The apparatus 6 of the present invention, containing toner
transporting means with fluoropolymer coatings, are useful in
various imaging systems, especially those wherein there is selected
a single component development apparatus containing a
metering/charging roll means, as described in copending application
U.S. Ser. No. 286,784, the disclosure of which is totally
incorporated herein by reference. Accordingly, there is illustrated
in FIG. 1 a metering charging roll means 12, containing a
triboelectrically active coating thereon 13, a toner supply
reservoir means 16, containing therein weakly charged insulating,
non-magnetic toner particles 17, comprised of about an equal number
of positive toner particles and negative toner particles, a
compliant donor roll means 20, containing thereon a fluoropolymer
coating 21, a rigid photoreceptor means 27, a doctor blade seal
means 42, a wiper blade seal means 40, a voltage source 30
(V.sub.C), a voltage source 32 (V.sub.B), a charging zone 34
(L.sub.C), a development zone 36 (L.sub.D) with the components
moving in the direction of the arrows 38.

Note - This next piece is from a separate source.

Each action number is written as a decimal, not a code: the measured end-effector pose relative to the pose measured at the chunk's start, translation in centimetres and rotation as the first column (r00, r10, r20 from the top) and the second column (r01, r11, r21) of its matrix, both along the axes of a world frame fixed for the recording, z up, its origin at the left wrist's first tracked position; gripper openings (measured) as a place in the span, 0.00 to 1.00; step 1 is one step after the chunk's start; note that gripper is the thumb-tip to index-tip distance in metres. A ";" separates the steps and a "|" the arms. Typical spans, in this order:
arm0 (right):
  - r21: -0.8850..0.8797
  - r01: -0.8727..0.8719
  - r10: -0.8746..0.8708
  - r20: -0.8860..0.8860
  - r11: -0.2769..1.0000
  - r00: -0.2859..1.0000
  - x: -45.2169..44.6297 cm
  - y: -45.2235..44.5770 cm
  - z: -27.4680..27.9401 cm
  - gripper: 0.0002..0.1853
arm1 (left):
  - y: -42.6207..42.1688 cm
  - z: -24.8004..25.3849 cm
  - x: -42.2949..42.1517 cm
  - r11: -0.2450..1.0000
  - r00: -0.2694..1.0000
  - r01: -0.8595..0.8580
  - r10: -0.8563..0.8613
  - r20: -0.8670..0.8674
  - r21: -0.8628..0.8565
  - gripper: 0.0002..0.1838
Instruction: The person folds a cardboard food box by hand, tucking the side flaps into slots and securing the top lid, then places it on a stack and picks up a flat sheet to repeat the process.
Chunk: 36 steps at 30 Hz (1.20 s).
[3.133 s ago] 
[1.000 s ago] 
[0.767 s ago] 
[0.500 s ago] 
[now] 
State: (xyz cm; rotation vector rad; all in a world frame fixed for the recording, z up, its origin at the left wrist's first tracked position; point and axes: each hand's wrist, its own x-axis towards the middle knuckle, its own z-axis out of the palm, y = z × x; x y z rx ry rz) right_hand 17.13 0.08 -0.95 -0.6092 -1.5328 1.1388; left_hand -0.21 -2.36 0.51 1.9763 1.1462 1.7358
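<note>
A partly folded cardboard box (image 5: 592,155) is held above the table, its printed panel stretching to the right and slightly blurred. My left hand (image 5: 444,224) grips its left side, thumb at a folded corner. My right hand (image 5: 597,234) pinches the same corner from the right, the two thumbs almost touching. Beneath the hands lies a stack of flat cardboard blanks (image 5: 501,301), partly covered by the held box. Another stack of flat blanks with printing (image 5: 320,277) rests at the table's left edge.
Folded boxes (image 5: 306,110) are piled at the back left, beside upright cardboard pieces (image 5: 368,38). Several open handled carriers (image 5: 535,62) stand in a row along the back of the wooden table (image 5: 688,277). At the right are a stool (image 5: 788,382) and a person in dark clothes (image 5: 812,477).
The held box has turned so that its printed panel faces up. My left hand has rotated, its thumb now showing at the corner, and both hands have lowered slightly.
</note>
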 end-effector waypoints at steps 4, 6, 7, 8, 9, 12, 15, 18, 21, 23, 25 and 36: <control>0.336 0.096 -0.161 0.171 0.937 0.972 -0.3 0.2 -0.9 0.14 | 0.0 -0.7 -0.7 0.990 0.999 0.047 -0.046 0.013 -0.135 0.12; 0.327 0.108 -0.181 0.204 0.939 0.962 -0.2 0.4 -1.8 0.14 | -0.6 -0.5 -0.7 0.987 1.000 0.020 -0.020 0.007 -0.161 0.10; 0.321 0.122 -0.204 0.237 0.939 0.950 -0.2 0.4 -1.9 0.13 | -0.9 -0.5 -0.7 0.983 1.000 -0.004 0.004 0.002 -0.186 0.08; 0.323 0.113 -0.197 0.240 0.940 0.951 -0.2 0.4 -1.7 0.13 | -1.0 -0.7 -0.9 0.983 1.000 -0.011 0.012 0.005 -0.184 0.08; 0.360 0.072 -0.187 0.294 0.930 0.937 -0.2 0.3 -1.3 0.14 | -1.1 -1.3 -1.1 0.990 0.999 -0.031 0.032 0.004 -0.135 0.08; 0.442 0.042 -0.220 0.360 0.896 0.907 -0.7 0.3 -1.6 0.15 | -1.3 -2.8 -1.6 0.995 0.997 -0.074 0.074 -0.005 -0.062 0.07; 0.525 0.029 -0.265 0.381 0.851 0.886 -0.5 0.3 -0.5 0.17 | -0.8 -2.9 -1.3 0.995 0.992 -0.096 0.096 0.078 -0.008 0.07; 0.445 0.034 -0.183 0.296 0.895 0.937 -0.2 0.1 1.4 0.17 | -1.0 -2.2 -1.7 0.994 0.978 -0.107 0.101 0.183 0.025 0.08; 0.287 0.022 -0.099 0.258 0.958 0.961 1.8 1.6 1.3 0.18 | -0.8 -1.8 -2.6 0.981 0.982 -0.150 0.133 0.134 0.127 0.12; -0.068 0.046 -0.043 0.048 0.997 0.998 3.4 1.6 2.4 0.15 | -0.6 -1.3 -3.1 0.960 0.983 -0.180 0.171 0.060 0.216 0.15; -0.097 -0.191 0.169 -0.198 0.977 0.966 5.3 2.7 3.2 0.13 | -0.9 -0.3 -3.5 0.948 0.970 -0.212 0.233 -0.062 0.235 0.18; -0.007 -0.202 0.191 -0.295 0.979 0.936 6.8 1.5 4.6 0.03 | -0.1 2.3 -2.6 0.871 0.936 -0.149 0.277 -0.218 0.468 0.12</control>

With further reference to FIG. 1, the toner particles are
transported by supplying weakly charged toner particles 17 to the
charging nip 34, situated between the metering charging roll means
12 and the compliant donor roll means 20, containing thereon the
fluoropolymer coating 21. As a result of the movement in opposite
directions, of roll means 12, and roll means 20, toner particles 17
contact coating 13 in the charging zone 34, causing these particles
to acquire a positive charge thereon. The positively charged toner
particles 19 are then transported by the compliant donor roll means
20, which means in a preferred embodiment is preferably textured,
23, reference FIG. 1B, with for example, particulate fillers such
as silica, to a rigid imaging member 27 or flexible imaging member,
not shown, where they are attracted thereto in the development zone
36. Unused toner particles are returned to the toner reservoir by
roll means 20 as illustrated.
Illustrated in FIG. 2 is another embodiment of the present
invention generally designated 9, comprising a metering charging
roll means 12, containing a triboelectrically active coating 13
thereon, a doctor blade seal means 14, a toner supply means 16,
containing toner particles 17, possessing an approximately equal
number of weakly charged positive and weakly charged negative toner
particles, a donor means 18, containing a fluoropolymer coating
thereon 21, positively charged toner particles 19 a drive roll
means 20, an idler roll means 22, a tensioning means 24, a flexible
imaging member means 26, a roll means 25, a pressure blade means
28, a pressure blade means 29 for the metering/charging zone 34, a
voltage source 30, a voltage source 32, a charging zone 34, a
development zone 36, with the components moving in the direction as
shown by the arrows 38.
In summary, with reference to FIG. 2, the weakly charged insulating
toner particles 17 are deposited on the fluoropolymer coating 21 of
the donor belt means 18, as a result of movement of the components,
gravitational forces, and the electrostatic force from voltage
source means 30, wherein the toner particles are brought into
rubbing contact with the metering/charging roll means 12, in the
charging zone 34, thus resulting in positively charged toner
particles 19. The donor belt 18 makes a tangential contact with
roll means 12, and is self-spaced therefrom by insulating toner
particles with the nip pressure being supplied by compliant blade
means 29 positioned on the backside of the belt 18. Positively
charged toner particles 19 are then transported on the donor belt
surface coating 21, until contacting the flexible imaging member 26
in the development zone 36 L.sub.D, wherein the particles are then
transferred to the imaging member which has been charged
negatively. Pressure blade 28 provides sufficient force to ensure
contact of the positively charged toner particles, with the imaging
member 26 for the distance 36. Unused positively charged toner
particles are as shown returned to the toner reservoir 16 for reuse
in the system.
The core of metering/charging roll means 12 can be solid or hollow,
and can be comprised of numerous known suitable materials
including, for example, aluminum, steel, iron, polymeric materials,
and the like, providing they are of sufficient strength to be
operable in the system. Generally, the core which is preferably
aluminum is of a radius of from about 0.25 inches to about 2
inches, and preferably is from about 0.5 inches to about 1 inch.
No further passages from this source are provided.